Call off the search, no one will know that I'm down here
Believe the note I left for you
You can't turn back the clocks, you can't pull me up from here so don't try
I'm in a car underwater with time to kill, thinking back I forgot to tell you this
I didn't care that you left and abandoned me, what hurts more is I would still die for you.
I'm in a car underwater with time to kill, thinking back I forgot to tell you this
I didn't care that you left and abandoned me, what hurts more is I would still die for you.
Make time slower, give me longer.
It's too late for me, no one will know that I'm down here.
believe your dreams of me sinking
so far, below, you can't pull me up from here so don't try.
I'm in a car underwater with time to kill, thinking back I forgot to tell you this
I didn't care that you left and abandoned me, what hurts more is I would still die for you.
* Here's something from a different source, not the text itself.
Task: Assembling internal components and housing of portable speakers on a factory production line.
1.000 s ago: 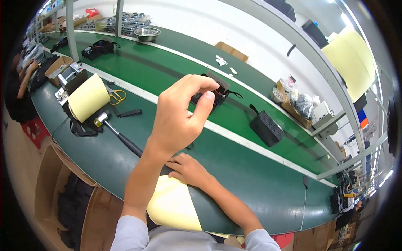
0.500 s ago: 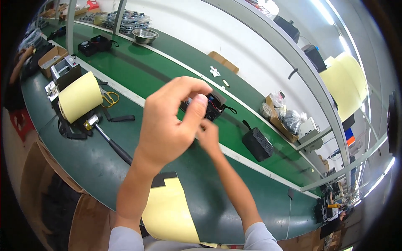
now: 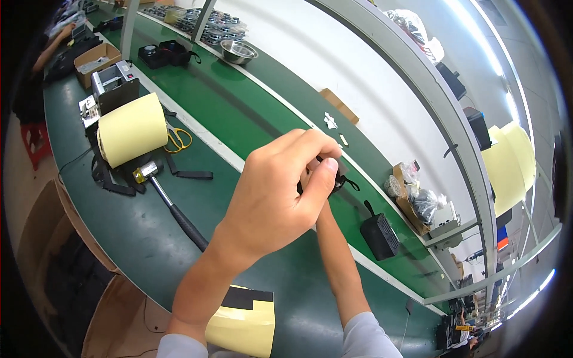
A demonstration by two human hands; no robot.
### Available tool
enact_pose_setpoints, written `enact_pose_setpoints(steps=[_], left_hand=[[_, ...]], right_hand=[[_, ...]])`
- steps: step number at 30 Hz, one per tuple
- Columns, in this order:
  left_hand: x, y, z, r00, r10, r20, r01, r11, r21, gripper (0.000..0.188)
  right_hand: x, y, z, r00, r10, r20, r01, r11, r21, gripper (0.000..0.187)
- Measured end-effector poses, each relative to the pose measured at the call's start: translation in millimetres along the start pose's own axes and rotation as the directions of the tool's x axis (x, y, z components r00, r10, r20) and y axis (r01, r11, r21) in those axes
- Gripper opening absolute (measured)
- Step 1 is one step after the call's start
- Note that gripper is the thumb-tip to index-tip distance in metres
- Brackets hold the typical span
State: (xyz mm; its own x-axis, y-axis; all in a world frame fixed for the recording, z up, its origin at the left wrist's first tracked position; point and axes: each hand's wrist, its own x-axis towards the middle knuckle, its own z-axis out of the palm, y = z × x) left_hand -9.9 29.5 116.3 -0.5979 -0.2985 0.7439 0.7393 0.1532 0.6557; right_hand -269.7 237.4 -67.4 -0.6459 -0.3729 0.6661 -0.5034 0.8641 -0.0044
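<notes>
My left hand [image 3: 286, 179] is raised in the middle, its fingers curled and its thumb near the forefinger. What it holds, if anything, cannot be made out. A small dark grey flat piece [image 3: 342, 161] shows just past its fingertips. Behind it, my right hand [image 3: 323, 210] is mostly hidden; its wrist and forearm rise from below, and its fingers cannot be seen. Beyond both hands a black speaker housing [image 3: 338, 184] with a wrist strap is partly covered. To the right, another black speaker [image 3: 380, 237] with a loop strap lies on the green belt.
On the left of the bench are a yellow paper roll [image 3: 132, 130], yellow-handled scissors [image 3: 178, 139], a hammer [image 3: 173, 206] and black straps [image 3: 194, 175]. A yellow sheet with black pads [image 3: 248, 322] lies near me. A metal bowl [image 3: 239, 52] and shelf frame [image 3: 412, 65] stand beyond.
The view has shifted, so the bench things sit farther right. My left hand now covers most of my right hand and more of the speaker housing behind them.
</notes>
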Motion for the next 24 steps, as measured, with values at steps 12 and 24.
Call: enact_pose_setpoints(steps=[12, 24], left_hand=[[-2.9, 0.5, 10.8, 0.999, -0.028, 0.019, 0.027, 0.999, 0.03, 0.011], [-1.7, 10.5, 18.6, 0.996, -0.029, 0.082, 0.027, 0.999, 0.034, 0.009]], right_hand=[[-15.6, -12.0, -59.7, 0.934, 0.064, 0.351, -0.179, 0.935, 0.306, 0.026], [30.6, 118.8, 10.1, 0.85, 0.118, 0.513, -0.12, 0.992, -0.029, 0.029]])
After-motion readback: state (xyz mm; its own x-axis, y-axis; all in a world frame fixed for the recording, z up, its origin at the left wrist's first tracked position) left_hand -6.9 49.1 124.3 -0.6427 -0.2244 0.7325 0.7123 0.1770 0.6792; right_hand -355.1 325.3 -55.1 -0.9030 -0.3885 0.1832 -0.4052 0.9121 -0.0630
I'm in a car underwater with time to kill, thinking back I forgot to tell you this
I didn't care that you left and abandoned me, what hurts more is I would still die for you.
Leave it up to me. to burden you again.
This ones not your fault. Please forgive me.
Leave it up to me. to burden you again.
This ones not your fault. so forget, so forget, so forget me.
Don't think back, don't think back of me at all.
just let me go.
don't think back, don't think back of me at all.
just let me go.
don't think back, don't think back of me at all.
Don't think back, don't think back of me at all.
Don't think back, don't think back of me at all.
I'm in a car underwater with time to kill, thinking back I forgot to tell you this
I didn't care that you left and abandoned me, what hurts more is I would still die for you.
I'm in a car underwater with time to kill, thinking back I forgot to tell you this
I didn't care that you left and abandoned me, what hurts more is I would still die for you.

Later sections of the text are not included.